● DESCRIPTION OF THE TASK
What lines in the data hold the string "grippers"? Show them.

[Extracted data entries]
________________
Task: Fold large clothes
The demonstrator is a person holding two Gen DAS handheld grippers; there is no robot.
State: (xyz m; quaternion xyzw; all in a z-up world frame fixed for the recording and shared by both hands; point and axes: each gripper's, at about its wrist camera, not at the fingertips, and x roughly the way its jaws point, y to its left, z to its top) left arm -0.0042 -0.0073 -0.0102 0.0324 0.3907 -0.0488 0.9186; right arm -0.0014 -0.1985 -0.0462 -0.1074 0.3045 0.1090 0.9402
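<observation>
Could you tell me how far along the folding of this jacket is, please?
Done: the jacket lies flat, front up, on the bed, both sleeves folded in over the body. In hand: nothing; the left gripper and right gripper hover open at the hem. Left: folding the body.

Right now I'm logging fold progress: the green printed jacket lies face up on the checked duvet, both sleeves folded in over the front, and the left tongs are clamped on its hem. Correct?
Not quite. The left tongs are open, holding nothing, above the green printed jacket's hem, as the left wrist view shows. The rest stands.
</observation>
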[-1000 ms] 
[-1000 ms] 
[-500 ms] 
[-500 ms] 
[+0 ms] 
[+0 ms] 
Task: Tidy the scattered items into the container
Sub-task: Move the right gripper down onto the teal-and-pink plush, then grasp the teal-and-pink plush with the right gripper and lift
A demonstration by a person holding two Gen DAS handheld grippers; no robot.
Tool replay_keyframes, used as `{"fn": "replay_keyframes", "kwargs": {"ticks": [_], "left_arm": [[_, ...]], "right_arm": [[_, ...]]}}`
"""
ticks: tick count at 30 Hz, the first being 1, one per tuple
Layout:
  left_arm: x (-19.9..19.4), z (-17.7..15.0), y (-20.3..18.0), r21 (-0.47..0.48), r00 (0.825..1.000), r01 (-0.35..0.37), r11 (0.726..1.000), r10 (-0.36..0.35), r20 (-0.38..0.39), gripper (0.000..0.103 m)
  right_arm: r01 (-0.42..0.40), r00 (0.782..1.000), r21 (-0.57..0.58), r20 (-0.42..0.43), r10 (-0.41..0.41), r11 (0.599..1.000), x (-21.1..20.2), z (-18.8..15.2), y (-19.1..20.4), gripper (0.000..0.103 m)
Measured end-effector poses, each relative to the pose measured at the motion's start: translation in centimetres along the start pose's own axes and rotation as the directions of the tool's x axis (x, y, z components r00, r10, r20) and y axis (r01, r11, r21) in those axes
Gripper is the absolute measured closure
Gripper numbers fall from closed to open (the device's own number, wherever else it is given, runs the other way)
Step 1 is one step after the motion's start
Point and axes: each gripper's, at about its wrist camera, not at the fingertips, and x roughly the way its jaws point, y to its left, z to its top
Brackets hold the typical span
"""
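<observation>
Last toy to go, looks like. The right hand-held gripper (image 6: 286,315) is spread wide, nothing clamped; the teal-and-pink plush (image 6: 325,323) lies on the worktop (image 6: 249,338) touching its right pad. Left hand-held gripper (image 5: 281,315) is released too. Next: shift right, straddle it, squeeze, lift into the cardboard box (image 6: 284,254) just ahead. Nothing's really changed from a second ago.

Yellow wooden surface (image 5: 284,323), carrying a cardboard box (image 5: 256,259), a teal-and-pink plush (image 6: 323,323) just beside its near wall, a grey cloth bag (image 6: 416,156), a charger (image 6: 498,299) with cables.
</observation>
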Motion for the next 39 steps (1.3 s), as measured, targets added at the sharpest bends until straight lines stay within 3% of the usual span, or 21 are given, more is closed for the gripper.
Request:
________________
● SOLUTION
The demonstrator is a person holding two Gen DAS handheld grippers; there is no robot.
A demonstration by a person holding two Gen DAS handheld grippers; no robot.

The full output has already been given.